There are three main sorts of anti-bark collars available. Some are promoted as being more humane then the others but humane seems to be conveniently quantified and defined from a human rather then a dog’s perspective. Regardless of manufacturer, veterinarian, dog trainer or dog owner’s claims, the truth is that in order to be effective either type have to provide, a significant unpleasant consequence brought on by barking. This is accomplished in one of three ways; ultrasonically, to irritate the ears , citronella sprays to aggravate the dog’s olfactory sense and a measured static stimulation providing a tactile deterrent.
In my experience the ultrasonics, if they work at all don’t seem to have long lasting effects and with some dogs make the barking worse. The citronella spray collars work somewhat better, however the shock to the dog’s sensitive nose shouldn’t be underplayed, and the smell lingers in the air regardless of the cessation of the barking. As to the static collars, a while back I tried one on myself. At the lowest setting I wasn’t sure I’d turned it on. Keep in mind though before you go strapping one on that this may vary from individual to individual. I adjusted the level gradually upwards until the second last level where the collar made its point sufficiently enough that silence became golden. I found it to be the same sort of sensation as a static shock from a carpet. The lower levels less so, the higher more so. Unpleasant but not overwhelmingly so, which I suspect is where the last setting would have taken me. So obviously you have to take it slow and find an appropriate level. Good quality static collars offer a range of levels with instructions to start low and go slow in order to give the dog time to connect the dots at lower levels.
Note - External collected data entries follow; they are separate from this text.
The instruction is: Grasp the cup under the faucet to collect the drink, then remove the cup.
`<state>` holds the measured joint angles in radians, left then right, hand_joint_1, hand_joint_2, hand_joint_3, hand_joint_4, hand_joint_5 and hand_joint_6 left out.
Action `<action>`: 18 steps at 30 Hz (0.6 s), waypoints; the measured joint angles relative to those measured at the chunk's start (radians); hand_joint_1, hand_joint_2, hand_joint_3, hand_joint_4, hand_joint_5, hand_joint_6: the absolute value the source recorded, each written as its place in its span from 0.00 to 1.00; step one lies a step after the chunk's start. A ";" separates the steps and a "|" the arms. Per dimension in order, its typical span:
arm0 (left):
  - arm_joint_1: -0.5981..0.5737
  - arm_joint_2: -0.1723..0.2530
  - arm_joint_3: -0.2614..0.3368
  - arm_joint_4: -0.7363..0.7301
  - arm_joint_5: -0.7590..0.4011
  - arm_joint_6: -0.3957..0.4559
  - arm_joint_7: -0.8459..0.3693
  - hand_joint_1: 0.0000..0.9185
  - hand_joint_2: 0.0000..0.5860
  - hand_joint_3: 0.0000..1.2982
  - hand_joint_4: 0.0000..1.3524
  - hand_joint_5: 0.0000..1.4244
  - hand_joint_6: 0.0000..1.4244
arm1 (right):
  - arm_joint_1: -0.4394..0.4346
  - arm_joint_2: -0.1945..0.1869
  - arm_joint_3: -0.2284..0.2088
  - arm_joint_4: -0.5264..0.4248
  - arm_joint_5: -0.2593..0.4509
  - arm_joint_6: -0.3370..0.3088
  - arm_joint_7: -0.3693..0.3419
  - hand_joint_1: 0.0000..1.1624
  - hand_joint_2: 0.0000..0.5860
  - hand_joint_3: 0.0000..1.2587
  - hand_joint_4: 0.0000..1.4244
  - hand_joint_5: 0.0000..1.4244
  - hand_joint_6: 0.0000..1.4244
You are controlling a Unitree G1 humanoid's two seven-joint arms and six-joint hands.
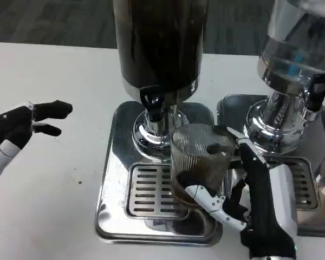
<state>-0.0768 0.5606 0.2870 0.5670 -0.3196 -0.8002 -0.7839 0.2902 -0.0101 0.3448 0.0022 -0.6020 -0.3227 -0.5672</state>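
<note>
We seem to be at a drinks station in an office or lab break area. A white table (pixel 49 206) carries two steel drink dispensers: one (pixel 160 49) filled with dark liquid, and just right of it a clear one (pixel 298 49). Each stands on a polished steel base with a slotted drip tray (pixel 146 189) in front of its tap (pixel 153 103). Behind the dark dispenser, past the table's far edge, we see grey striped carpet (pixel 54 21), the sort laid in workplaces.
</note>
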 measured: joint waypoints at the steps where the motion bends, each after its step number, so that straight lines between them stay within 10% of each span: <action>1: 0.000 0.000 -0.005 0.001 0.012 -0.009 0.000 0.00 0.25 0.28 0.19 0.17 0.29 | 0.003 0.000 -0.002 -0.003 -0.001 -0.002 -0.003 0.58 0.40 0.39 0.47 0.64 0.87; 18: 0.005 0.006 -0.030 0.003 0.097 -0.163 0.032 0.00 0.25 0.21 0.08 0.09 0.24 | 0.097 -0.006 -0.023 -0.074 -0.018 -0.106 -0.023 0.59 0.37 0.40 0.47 0.65 0.88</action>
<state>-0.0719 0.5665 0.2567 0.5700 -0.2224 -0.9635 -0.7518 0.3875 -0.0160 0.3222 -0.0720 -0.6202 -0.4287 -0.5898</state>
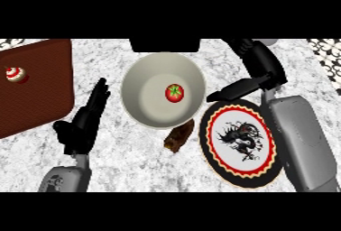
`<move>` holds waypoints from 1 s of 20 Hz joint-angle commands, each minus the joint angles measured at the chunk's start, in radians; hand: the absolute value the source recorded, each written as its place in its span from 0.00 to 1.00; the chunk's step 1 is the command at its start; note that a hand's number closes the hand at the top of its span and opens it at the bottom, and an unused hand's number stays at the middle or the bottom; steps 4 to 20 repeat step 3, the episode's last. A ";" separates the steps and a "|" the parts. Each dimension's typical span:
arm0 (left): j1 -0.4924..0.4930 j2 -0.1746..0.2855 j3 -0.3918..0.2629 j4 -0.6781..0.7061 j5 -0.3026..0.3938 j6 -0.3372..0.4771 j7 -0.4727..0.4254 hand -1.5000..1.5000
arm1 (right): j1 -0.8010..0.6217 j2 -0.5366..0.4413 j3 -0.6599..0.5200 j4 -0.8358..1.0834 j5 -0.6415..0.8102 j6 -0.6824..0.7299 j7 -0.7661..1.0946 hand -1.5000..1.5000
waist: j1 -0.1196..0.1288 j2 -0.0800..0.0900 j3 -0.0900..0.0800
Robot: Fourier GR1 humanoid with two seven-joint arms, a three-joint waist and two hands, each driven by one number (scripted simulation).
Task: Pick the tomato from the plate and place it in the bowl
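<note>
1. Red against the pale inside, the tomato (174, 93) is seen lying on the floor of the bowl (143, 76), touched by no hand; the patterned plate (240, 140) bears nothing.
2. The right hand (241, 87) is released, with its fingers stretched out just beside the bowl's right rim and over the plate's upper edge; nothing is grasped.
3. The placing is judged done, so only a clean withdrawal is called for. The right hand should be lifted before it is drawn back, so that the rim is not caught and the bowl is not dragged.
4. The path back should be kept clear of the plate and of the brown lump (178, 137) lying on the worktop (133, 167) between bowl and plate.
5. The left hand (85, 119) is at rest left of the bowl, fingers straight and holding nothing; it need not be moved.
</note>
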 commanded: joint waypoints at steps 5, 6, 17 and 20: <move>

Overall, I’m not sure any of these collars should be sold without some professional guidance. It’s too tempting to use them as a quick fix. A lot of dogs bark because they are anxious or their owners are putting them in an overly territorially stimulating environment or they are frustrated, the product of an unstimulating environment. Any anti-bark collar solves only the owner’s problem, not the dog’s. So I’d recommend an appointment with a professional before going any quick fix route.